Big Food Has Been Missing Something Big: Shifting Consumer Preferences (Part II)

In the first part of this series on the transformations rocking the food industry, I discussed how Big Food companies have shifted their focus to shareholder value, thus dropping the ball on the consumer’s changing preferences. In this article we’ll look more closely at complex consumer dynamics and how brands have been maneuvering to reach the consumer.

As I have said, the incoming batch of Big Food CEOs need to learn to compete for today’s consumers with their clear preferences for specialty, local, creative and non-mass-produced products. This is a profound change from the highly processed or designed foods that got Big Food so big in the first place.

This isn’t to say that consumer packaged goods are dead—far from it. Our 2017 Specialty Food Association industry data shows that center store specialty items in the “new” artisan categories — shelf-stable specialty foods — are growing moderately. Specific categories of packaged foods such as water, wellness bars and nut butters have grown at remarkable rates — 20% or more year-over-year. So how does this point to the new imperative for Big Food CEOs when traditional shelf-stable products are flat or down?

Before we talk about how Kraft Macaroni and Cheese, a brand Goliath in CPG history, has been replaced by specialty imported Italian pasta-and-four-cheeses selling for a much higher price, we need to look at who the new consumer is, what they’re looking for and why. While it would be easy to point a finger at millennials and claim they’re responsible—indeed, millennials buy specialty foods wherever they shop—this shift can’t be traced back to any one consumer segment or generation. It’s a convergence of the cohorts. Mom isn’t the gatekeeper on food decisions anymore. And brand advertisers should have expanded their targeting… so why do they keep targeting mom?

In fact, the move toward smaller, more specialized and localized food has been a reality for baby boomers, too —the group that championed frozen dinners in the past. But taking another step back, these boomers grew up at a time when mom made dinner from scratch every night. So they know quality fresh ingredients, even if they didn’t search them out when their own kids were small, opting instead for convenience.

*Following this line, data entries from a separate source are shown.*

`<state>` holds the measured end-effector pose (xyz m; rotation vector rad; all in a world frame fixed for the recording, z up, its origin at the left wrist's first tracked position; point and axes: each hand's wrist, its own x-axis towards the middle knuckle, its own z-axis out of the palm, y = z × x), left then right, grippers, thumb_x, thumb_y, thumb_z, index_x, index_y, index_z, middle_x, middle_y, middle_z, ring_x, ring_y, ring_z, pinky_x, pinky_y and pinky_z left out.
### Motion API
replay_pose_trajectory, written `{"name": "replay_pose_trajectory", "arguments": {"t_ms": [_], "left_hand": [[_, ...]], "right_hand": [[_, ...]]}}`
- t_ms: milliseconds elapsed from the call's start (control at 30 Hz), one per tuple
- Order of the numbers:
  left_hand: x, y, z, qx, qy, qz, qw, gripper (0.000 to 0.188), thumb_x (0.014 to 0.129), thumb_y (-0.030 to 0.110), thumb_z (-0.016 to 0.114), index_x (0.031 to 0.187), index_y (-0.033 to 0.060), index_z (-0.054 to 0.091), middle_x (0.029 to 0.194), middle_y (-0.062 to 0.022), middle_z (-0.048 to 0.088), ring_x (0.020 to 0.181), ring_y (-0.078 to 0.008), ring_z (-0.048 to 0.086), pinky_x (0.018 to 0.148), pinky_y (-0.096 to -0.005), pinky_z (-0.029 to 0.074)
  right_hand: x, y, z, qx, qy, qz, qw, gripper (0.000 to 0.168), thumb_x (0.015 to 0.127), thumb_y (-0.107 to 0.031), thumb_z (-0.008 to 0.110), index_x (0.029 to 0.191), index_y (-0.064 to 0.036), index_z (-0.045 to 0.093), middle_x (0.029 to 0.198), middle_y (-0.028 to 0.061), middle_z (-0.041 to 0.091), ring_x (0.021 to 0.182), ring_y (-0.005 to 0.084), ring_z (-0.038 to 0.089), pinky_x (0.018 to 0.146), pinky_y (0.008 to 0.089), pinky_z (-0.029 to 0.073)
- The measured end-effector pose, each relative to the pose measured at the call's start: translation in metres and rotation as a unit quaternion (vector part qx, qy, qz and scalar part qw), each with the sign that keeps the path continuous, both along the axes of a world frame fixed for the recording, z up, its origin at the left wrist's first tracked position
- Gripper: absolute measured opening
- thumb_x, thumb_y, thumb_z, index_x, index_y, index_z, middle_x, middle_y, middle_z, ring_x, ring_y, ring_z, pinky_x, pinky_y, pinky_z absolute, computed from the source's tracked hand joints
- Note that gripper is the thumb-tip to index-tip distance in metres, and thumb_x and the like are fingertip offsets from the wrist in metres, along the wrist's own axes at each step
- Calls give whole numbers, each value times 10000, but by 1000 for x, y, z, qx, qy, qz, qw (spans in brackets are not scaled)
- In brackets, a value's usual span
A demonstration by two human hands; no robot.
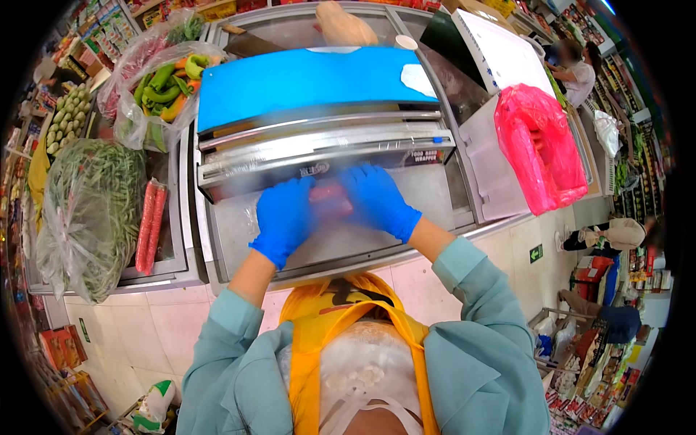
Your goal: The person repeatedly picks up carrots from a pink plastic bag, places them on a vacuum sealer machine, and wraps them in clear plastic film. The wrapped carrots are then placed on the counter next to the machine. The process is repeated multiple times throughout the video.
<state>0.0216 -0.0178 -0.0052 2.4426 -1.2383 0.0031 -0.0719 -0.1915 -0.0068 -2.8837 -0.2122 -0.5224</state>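
My left hand (pixel 285 215) and my right hand (pixel 379 201), both in blue gloves, hold a pinkish-red item (pixel 330 200) between them. Motion blur hides what the item is, and the fingertips are partly unclear. It is over the metal plate (pixel 418 198) of a hand wrapper machine, close to the machine's front bar (pixel 321 163). Behind that bar, a silver rail (pixel 326 129) and a bright blue cover (pixel 310 76) span the machine. A small blue slider (pixel 437 140) sits at the right of the rail.
To the left lie two red wrapped sticks (pixel 151 225), a bag of green beans (pixel 92 212) and a bag of peppers (pixel 168 89). A pink plastic bag (pixel 544 152) lines a white foam box (pixel 484 163) at right. A squash (pixel 345 24) rests behind. People stand farther right.
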Motion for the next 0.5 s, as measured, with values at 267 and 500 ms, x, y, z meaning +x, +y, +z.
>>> {"name": "replay_pose_trajectory", "arguments": {"t_ms": [267, 500], "left_hand": [[5, 18, -9, 27, 56, -85, 994, 433, 635, 232, 726, 1027, 103, 594, 882, -96, 520, 856, -298, 543, 735, -405, 466], [24, 8, 0, 33, 125, -114, 985, 398, 636, 262, 714, 981, 89, 617, 895, -114, 546, 863, -311, 550, 729, -403, 471]], "right_hand": [[-12, -8, 10, 149, 129, 7, 980, 503, 619, -399, 791, 977, -80, 639, 922, 139, 604, 843, 312, 596, 753, 376, 489], [-48, -70, 5, 354, -17, -192, 915, 439, 732, -262, 728, 1120, -106, 595, 1015, 86, 615, 854, 267, 600, 768, 337, 490]]}}
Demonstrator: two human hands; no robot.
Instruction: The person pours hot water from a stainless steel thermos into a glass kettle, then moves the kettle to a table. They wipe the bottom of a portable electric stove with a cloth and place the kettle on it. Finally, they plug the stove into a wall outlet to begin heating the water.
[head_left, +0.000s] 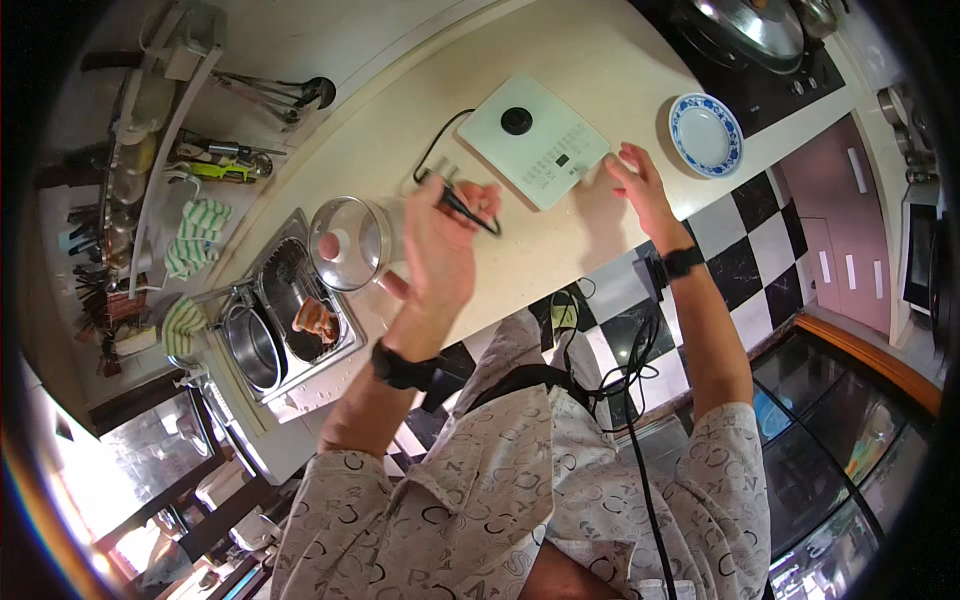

Perhaps that’s because they also saw mom start by making meatloaf for everyone, but when one kid turned vegetarian, she made meatloaf and pasta. Then a third kid was on a diet and now she had to make three different things. Then mom started working full-time and suddenly making dinner became an even more complicated chore.

Without the time after work to cook varied meals from scratch, mom started swinging by the grocery store on her way home for prepackaged dishes and meals. Remember the home meal replacement phenomenon that took place more than a decade ago? Retailers enabled that when they changed out to include deli sections with prepared meals and take-out items. Today’s retailers went further and developed sit-down restaurants inside grocery stores. Heard the new term grocerant? (Yet another story for another day.)

The family dinner splintered—boomers, millennials and Generation Zers all going in different directions, each with different eating habits and needs—with no one sitting down together for a meal.

This change in the dining dynamic led to specialized industry responses: in fact, many of the specialty food companies that have become household names started with a parent wanting to give their child a better quality product, or meet a special nutritional need. Think Annie’s, Amy’s Soup, YumEarth, Ella’s Kitchen, Earth’s Best … the list is practically endless.

The American food consumer also became essentially individualistic as well as highly mobile. That is a challenge for the traditional food industry. It has gotten to the point where a single brand works to communicate with each consumer segment in a different way and often in a different medium — old-school TV and magazines have been left behind.

The very principles of reaching consumers has changed, and now constant novelty and speed-to-market are de rigueur. How can you develop and grow a brand that way? Entrepreneurial agility and the ability to take risks, learn fast and maintain a steady flow of innovative product releases is becoming the norm … and so is continual change. This is all being asked of Big Food companies that, like huge ocean liners, weren’t designed to change course very rapidly.

Leadership shakeups are happening in Big Food companies because the consumer is changing so quickly and old school practices of running a business and reaching consumers have not kept up. The thinking seems to be that maybe a “new guy” can set the ship back on course.

Returning to our example — seeing the old standby blue box of $1.99 mac & cheese get pushed aside by specialty imported Italian pasta with a special blend of four imported cheeses for $6.99 — it’s clear that consumers are responding to specialty offers. The ideas are out there. Although trying to lead the consuming public is like herding proverbial cats, big companies keep trying … and are now being given a run for their money by small entrepreneurs.

The pressure on Big Food is only going to continue. The specialty food movement — addressing consumers’ deep desire to eat healthily and know where the product is coming from, while simultaneously being engaged in the experience and even connecting with a social cause — is already turning the food business upside down.

New Big Food CEOs are going to have to figure out how to become part of a new agile community without damaging their huge brands. Dean Metropoulos, head of private equity firm C. Dean Metropoulos & Co., may have the right idea by buying up orphaned heritage brands like Twinkie and Pabst Blue Ribbon. One thing is for sure: as a CEO, you’d better figure out how to say ‘macaroni and cheese’ in Italian.